Plaintiff began complaining of injuries almost as soon as he and Mayer arrived at plaintiff's house, so Mayer drove plaintiff to an emergency room that night, where he was diagnosed with a concussion. Plaintiff thereafter sought personal injury protection (PIP) benefits from Progressive, and uninsured motorist (UM) benefits from Progressive (the insurer of plaintiff's mother's vehicle) and Auto Club (the insurer of Mayer's vehicle), under the no-fault act, MCL 500.3101 et seq., for medical expenses, replacement services, and attendant care related to injuries plaintiff sustained in the motor vehicle accident.
Progressive and Auto Club eventually moved for summary disposition under MCR 2.116(C)(10) with respect to plaintiff's UM claims, arguing plaintiff was not entitled to benefits because under the common meaning of the phrase "hit and run vehicle," the Explorer was not a "hit-and-run vehicle" under the insurance policies. Plaintiff argued that it was unnecessary to apply the common meaning of the phrase "hit-and-run vehicle" because it was already defined by MCL 257.617, MCL 257.617a, and MCL 257.619. As noted, the trial court held that the Explorer was not a "hit-and-run vehicle" under either policy, employing the plain and ordinary meaning of the phrase. Plaintiff moved for reconsideration, which the trial court denied. This appeal followed.
In this appeal, we must decide whether the trial court properly granted defendants' motions for summary disposition, which in turn requires us to determine whether the trial court correctly applied the plain language of the insurance contracts. We engage in a de novo review of both issues. See Dell v Citizens Ins Co of America, 312 Mich.App. 734, 739; 880 N.W.2d 280 (2015) () and McDonald v Farm Bureau Ins Co, 480 Mich. 191, 197; 747 N.W.2d 811 (2008) ( ). This, of course, means we give respectful consideration, but no deference to, the trial court decision. Gillette Commercial Operations North America & Subsidiaries v Dep't of Treasury, 312 Mich.App. 394, 405 n 3; 878 N.W.2d 891 (2015) ().
The two motions for summary disposition were brought pursuant to MCR 2.116(C)(10), which requires a court to consider "the pleadings, admissions, and other evidence submitted by the parties in the light most favorable to the nonmoving party." Latham v Barton Malow Co, 480 Mich. 105, 111; 746 N.W.2d 868 (2008). "Summary disposition is appropriate . . . if there is no genuine issue regarding any material fact and the moving party is entitled to judgment as a matter of law." West v Gen Motors Corp, 469 Mich. 177, 183; 665 N.W.2d 468 (2003). "A genuine issue of material fact exists when the record, giving the benefit of reasonable doubt to the opposing party, leaves open an issue upon which reasonable minds might differ." Id.

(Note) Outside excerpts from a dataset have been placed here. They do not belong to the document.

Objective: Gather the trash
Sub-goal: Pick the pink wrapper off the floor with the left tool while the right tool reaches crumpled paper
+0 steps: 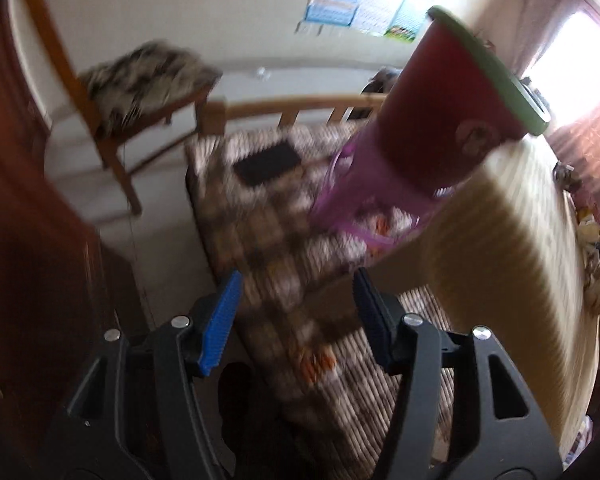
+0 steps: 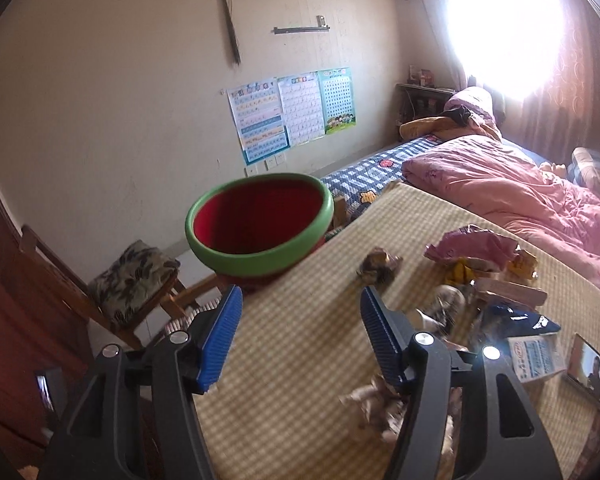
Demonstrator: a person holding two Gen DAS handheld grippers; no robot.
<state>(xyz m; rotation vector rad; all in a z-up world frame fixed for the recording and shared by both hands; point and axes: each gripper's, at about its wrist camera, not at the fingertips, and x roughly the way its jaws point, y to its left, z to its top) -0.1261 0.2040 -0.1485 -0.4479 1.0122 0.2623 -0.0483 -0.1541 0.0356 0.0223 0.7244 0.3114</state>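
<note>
A red trash bin with a green rim (image 2: pixel 260 232) stands at the far left edge of the checked table (image 2: pixel 308 360). It also shows in the blurred left wrist view (image 1: pixel 452 108), with a purple bag (image 1: pixel 348 184) below it. Trash lies on the table: a crumpled brown wrapper (image 2: pixel 380 266), a pink wrapper (image 2: pixel 472 244), a blue packet (image 2: pixel 516 318), a white crumpled paper (image 2: pixel 376 404). My right gripper (image 2: pixel 300 300) is open and empty above the table, near the bin. My left gripper (image 1: pixel 296 284) is open and empty, below the table edge over a patterned seat.
A wooden chair with a cushion (image 2: pixel 132 280) stands left of the table. A bed with a pink quilt (image 2: pixel 500 184) lies behind it. A phone (image 2: pixel 592 372) and a white carton (image 2: pixel 536 358) lie at the table's right. A dark flat object (image 1: pixel 268 164) lies on the patterned seat.
</note>
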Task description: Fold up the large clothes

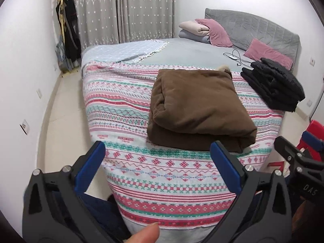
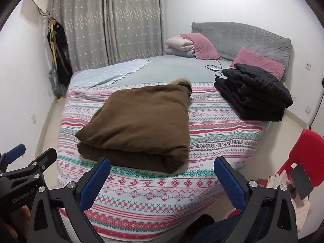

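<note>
A folded brown coat (image 1: 198, 109) with a fur trim lies on the patterned blanket (image 1: 125, 105) near the foot of the bed; it also shows in the right wrist view (image 2: 141, 125). A folded black jacket (image 1: 273, 85) lies at the bed's right side, also in the right wrist view (image 2: 255, 95). My left gripper (image 1: 160, 156) is open and empty, held back from the bed's foot, short of the coat. My right gripper (image 2: 162, 172) is open and empty, beside the left one, just before the coat's near edge.
Pink pillows (image 2: 202, 46) and folded bedding (image 2: 180, 44) lie by the grey headboard (image 2: 253, 36). A cable (image 2: 216, 66) lies on the grey sheet. A red plastic chair (image 2: 303, 158) stands right of the bed. Hung clothes (image 1: 66, 30) and curtains (image 1: 125, 10) are at the far left.
</note>
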Motion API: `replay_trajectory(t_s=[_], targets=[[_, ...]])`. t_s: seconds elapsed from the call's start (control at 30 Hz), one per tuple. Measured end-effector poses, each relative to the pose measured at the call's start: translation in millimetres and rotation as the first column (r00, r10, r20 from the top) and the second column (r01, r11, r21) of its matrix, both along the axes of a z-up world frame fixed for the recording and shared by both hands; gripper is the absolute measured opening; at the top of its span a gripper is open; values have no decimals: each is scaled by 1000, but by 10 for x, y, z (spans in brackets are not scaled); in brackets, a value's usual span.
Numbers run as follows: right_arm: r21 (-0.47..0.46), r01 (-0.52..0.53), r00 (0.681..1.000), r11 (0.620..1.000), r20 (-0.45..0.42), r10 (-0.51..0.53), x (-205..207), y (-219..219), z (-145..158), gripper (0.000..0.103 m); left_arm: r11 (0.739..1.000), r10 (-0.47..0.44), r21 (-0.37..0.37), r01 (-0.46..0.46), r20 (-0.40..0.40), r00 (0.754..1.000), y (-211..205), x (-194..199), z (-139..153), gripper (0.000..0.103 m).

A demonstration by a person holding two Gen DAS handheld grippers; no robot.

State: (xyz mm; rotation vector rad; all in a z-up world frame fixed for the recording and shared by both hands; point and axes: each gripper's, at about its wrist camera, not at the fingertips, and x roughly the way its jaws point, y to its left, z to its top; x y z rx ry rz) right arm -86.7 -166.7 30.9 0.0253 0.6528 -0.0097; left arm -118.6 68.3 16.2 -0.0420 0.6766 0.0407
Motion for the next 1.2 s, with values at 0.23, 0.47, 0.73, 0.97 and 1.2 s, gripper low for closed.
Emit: replay_trajectory(t_s=[0.23, 0.47, 0.73, 0.97, 1.2], targets=[[-25, 43, 999, 999, 8, -43, 72, -46, 5, 103, 999, -31, -14, 31, -11, 999, -64, 69, 1, 103], [-26, 29, 1000, 999, 5, -29, 94, -46, -22, 103, 1000, -21, -5, 21, -33, 999, -74, 85, -75, 103], [-33, 34, 999, 999, 2, -34, 120, -25, -51, 103, 1000, -23, 18, 23, -26, 999, -92, 82, -101, 103], [-30, 37, 999, 999, 1, -37, 146, -44, -66, 103, 999, -40, 5, 40, -34, 999, -124, 109, -98, 103], [-31, 44, 999, 999, -2, -44, 167, -63, -83, 103, 1000, -31, -1, 31, -32, 999, -130, 164, -100, 103]])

The standards for reading and applying insurance contracts are familiar and require a court to construe an insurance contract "in the same manner as other contracts, assigning the words in the contract their 'ordinary and plain meaning if such would be apparent to a reader of the instrument.'" Auto-Owners Ins Co v Olympia Entertainment, Inc, 310 Mich.App. 132, 145; 871 N.W.2d 530 (2015), quoting DeFrain v State Farm Mut Auto Ins Co, 491 Mich. 359, 366-367; 817 N.W.2d 504 (2012). "[I]f the language of the contract is unambiguous, [this Court] construe[s] and enforce[s] the contract as written." Holland v Trinity Health Care Corp, 287 Mich.App. 524, 527; 791 N.W.2d 724 (2010) (citations and quotation marks omitted). "Courts may not impose an ambiguity on clear contract language." Coates v Bastian Bros Inc, 276 Mich.App. 498, 503; 741 N.W.2d 539 (2007) (citation omitted). And a provision is not ambiguous if "it is not susceptible to more than one interpretation and does not conflict with any other provision." Id. at 510.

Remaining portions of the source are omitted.